Die folgenden Betrachtungen folgen nicht dem entsubjektivierenden Hang; alles auslöschend vor dem anonymen Gott des Denkens. Wie mächtig war der Einzelne, in seiner Ohnmacht einzudringen ins Labyrinth? Das ist oft die Frage.

 

Wer philosophiert? Etwas mehr oder etwas weniger: jeder. An der Bar, im Wald, vor dem Einschlafen im Bett, am häufigsten wenn er es am bittersten nötig hat: vor Enttäuschungen und Gräbern und gesellschaftlichen Katastrophen. Aber nicht jeder wird vor den Büchern des Aristoteles, Spinoza und Hegel auf die Idee kommen, daß er sich Ähnlichem hingibt. Und tatsächlich verhält sich sein Ansatz zu ihrer Vollendung wie der Trampel, der sich in Sehnsucht tolpatschig dreht, zur Pawlowa; doch ist, was jeden und den Philosophen treibt, derselbe Trieb. Philosophieren und Dichten und Malen und Musizieren gehören (obwohl es durch die Herrschaft der raffiniertesten Talente verdeckt ist) zum Dasein des Menschen wie Gehen und Sprechen; verdanken ihren Ursprung einem dringenden Bedürfnis, das in primitiven Kulturen, im Machen ohne Subtilität, besonders augenfällig ist. Wo sie ursprünglich ist, ist Philosophie lebensnotwendig. Leben und Philosophieren ist nicht zweierlei … nicht einmal immer bei Philosophie-Professoren.

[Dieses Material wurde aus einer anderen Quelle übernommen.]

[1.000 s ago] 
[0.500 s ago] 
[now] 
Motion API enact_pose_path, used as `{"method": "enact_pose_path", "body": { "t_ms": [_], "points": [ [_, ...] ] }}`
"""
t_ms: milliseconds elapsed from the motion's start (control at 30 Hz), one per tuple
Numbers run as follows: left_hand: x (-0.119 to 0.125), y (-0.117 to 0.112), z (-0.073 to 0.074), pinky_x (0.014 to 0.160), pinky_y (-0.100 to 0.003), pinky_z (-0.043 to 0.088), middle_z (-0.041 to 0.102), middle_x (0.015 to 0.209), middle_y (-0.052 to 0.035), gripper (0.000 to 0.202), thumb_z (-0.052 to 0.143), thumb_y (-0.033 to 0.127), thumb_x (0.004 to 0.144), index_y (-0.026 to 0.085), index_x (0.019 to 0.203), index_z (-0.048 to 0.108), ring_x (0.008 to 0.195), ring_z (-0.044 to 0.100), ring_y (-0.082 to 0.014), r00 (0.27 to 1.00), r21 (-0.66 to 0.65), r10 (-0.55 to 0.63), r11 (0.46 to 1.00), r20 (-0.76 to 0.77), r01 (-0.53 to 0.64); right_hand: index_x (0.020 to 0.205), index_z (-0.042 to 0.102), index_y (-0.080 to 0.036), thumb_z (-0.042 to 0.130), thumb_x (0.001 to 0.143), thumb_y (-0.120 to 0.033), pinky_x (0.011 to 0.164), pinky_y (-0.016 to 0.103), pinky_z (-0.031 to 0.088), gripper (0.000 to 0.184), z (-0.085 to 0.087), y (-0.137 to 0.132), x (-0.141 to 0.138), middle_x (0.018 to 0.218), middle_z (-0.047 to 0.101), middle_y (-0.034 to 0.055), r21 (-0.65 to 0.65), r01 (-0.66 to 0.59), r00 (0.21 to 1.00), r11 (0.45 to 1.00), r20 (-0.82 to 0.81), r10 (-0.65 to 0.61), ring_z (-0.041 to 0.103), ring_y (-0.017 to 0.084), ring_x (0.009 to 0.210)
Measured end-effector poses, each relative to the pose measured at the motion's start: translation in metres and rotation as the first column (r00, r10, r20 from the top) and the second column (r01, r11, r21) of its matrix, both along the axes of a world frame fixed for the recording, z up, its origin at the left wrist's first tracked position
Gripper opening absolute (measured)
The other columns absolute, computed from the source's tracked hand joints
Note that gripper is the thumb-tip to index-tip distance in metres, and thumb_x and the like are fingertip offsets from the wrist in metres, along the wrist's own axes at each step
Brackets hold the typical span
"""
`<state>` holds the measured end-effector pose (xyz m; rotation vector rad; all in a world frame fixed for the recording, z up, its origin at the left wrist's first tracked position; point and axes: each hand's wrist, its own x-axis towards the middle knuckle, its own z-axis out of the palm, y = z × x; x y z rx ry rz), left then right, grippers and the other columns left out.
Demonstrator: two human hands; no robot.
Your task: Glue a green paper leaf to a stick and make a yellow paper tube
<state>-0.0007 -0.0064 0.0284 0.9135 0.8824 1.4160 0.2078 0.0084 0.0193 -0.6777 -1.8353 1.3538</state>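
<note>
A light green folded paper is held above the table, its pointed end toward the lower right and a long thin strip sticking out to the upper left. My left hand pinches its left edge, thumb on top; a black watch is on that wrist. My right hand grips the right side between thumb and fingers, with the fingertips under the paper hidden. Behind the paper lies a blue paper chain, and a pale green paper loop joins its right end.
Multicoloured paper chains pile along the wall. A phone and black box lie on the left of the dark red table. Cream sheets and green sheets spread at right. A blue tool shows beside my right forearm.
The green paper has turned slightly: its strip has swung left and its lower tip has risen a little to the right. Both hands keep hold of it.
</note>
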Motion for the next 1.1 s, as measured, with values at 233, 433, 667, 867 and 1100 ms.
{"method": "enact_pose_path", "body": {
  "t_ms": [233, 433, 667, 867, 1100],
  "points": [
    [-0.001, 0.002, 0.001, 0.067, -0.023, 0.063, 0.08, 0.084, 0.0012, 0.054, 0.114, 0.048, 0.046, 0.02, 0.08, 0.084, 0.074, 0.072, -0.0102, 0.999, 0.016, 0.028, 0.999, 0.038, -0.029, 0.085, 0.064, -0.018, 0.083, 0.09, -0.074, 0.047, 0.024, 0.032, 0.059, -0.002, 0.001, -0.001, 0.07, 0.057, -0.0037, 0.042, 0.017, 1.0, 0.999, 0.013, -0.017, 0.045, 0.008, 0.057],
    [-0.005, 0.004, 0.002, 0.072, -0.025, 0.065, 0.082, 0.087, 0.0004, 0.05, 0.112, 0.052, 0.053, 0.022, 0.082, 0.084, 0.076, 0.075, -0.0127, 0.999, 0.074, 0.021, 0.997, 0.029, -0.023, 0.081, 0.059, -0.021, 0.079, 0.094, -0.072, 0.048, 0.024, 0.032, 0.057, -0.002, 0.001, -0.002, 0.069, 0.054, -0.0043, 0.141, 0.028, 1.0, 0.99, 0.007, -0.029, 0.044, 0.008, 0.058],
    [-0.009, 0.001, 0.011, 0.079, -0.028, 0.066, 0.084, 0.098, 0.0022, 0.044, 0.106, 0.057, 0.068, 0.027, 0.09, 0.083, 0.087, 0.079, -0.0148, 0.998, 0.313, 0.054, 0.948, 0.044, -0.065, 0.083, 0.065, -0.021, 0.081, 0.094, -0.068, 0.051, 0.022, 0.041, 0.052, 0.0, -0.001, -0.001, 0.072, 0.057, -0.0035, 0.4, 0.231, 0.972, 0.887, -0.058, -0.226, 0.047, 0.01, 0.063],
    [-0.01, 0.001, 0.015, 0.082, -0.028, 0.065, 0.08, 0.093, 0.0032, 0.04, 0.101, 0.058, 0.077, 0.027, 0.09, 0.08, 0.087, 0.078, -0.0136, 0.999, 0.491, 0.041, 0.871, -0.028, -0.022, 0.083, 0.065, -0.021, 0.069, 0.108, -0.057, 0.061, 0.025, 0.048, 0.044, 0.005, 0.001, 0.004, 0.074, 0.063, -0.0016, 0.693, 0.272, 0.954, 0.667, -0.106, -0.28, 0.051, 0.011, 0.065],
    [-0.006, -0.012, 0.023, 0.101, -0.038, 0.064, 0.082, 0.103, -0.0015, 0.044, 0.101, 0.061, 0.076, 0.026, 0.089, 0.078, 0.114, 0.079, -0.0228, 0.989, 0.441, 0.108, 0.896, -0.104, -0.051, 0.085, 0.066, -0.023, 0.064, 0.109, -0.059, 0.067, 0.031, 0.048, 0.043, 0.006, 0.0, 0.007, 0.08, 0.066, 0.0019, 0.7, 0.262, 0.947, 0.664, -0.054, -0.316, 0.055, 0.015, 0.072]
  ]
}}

Jeder hat eine Philosophie … das heißt: jeder und der Philosoph halten vieles, was aus keiner Erfahrung stammt, für selbstverständlich; und unterscheiden sich nur darin, daß der Philosoph sein Fundament grell belichten und einen Begriffs-Bau errichten kann, während sich die weniger Professionellen nicht darum kümmern, woher sie denken und wohin. Aber auch die größten Denker halten viel mehr für wahr, als sie wissen; wissen nur besser als die untrainierten, was sie für wahr halten. Sie stellen in ihren Philosophien die Vor-Urteile klar heraus: in den zentralen Vorstellungen. Ihr Glaube (wenn man will: ihr Aberglaube – wo ist die Grenze?) rumort nicht so sehr im Dunkel wie beim Ungeübten, der nicht geübt ist, das, was für ihn sicher ist, bis zum Quell dieser Sicherheit zu durch-denken. Die Philosophen helfen mit ihrem Rüstzeug denen, die nur tappend sich finden.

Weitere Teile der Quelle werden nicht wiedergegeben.